What you should do:
Show every line in the material below in which the string "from" appears.

..........

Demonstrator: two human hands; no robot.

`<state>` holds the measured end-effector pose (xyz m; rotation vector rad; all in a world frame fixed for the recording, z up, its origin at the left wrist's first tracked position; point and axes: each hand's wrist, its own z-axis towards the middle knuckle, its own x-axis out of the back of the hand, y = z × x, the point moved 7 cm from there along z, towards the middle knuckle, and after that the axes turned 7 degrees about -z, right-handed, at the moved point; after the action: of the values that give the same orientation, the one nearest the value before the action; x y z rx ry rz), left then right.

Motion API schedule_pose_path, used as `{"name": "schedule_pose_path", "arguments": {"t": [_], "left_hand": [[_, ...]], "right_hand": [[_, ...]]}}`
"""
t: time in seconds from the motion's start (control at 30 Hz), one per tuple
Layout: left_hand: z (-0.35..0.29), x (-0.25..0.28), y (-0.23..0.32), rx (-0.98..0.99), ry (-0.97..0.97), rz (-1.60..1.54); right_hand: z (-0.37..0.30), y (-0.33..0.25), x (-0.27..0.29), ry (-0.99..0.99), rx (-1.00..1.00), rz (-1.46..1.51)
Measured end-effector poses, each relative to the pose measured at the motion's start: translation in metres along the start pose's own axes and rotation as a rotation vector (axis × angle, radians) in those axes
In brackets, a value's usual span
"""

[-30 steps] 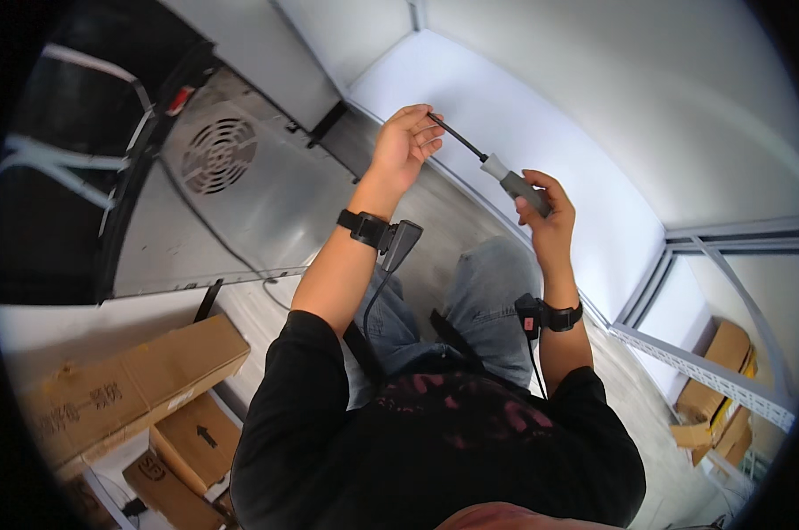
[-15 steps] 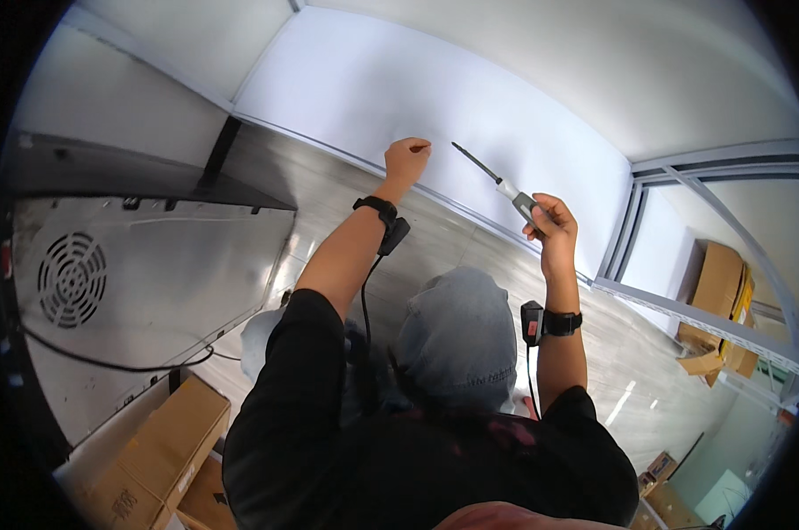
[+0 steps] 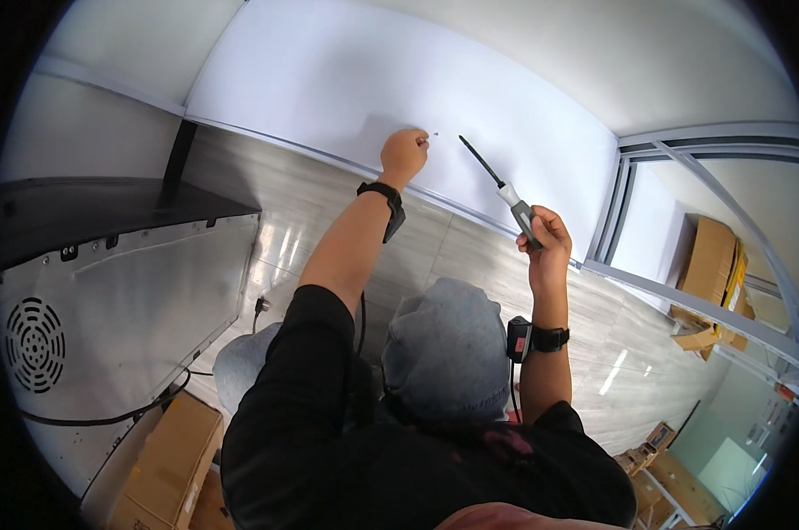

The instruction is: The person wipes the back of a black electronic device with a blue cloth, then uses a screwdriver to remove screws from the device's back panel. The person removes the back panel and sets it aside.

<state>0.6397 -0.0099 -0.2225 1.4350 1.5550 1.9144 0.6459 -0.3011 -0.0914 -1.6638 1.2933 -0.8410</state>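
My left hand (image 3: 405,152) is closed in a pinch over the white tabletop (image 3: 329,88), its thumb and forefinger pressed together. Just off those fingertips shows a tiny dark piece (image 3: 435,133), perhaps a screw. Whether the fingers grip it or it lies on the top, I cannot tell. In my right hand (image 3: 546,237) is a screwdriver (image 3: 520,215) with a grey-and-white handle, the fingers wrapped round the handle's end. Its long black shaft slants up and left, the tip a short way right of the tiny piece.
A large metal cabinet (image 3: 125,300) with a round vent stands at left, a black cable (image 3: 108,420) along it. Cardboard boxes lie at lower left (image 3: 165,468) and on the right (image 3: 710,256). A grey metal frame (image 3: 700,287) borders the tabletop at right. Black straps circle both wrists.
The view has shifted, so the cabinet sits further left and lower. The screwdriver now points up a little more steeply. The tiny dark piece has come into sight by my left fingertips.
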Motion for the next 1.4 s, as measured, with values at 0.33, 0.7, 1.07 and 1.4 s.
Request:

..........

Result:
`<state>` holds the measured end-effector pose (xyz m; rotation vector rad; all in a world frame fixed for the recording, z up, its origin at the left wrist's first tracked position; point and axes: each hand's wrist, its own z-axis towards the middle knuckle, its own x-axis out of the back of the hand, y = z × x, the point moved 7 cm from there along z, towards the middle knuckle, and after that the axes turned 7 degrees about -z, right-handed, at the moved point; after the action: of the values that give the same orientation, the one nearest the value before the action; x y z rx ry rz), left then right.
t: time in seconds from the motion's start (control at 30 Hz), one per tuple
The instruction is: The person wipes the back of a black electronic device with a blue cloth, then uses a screwdriver to remove screws from the device's back panel. The person removes the back panel and sets it aside.

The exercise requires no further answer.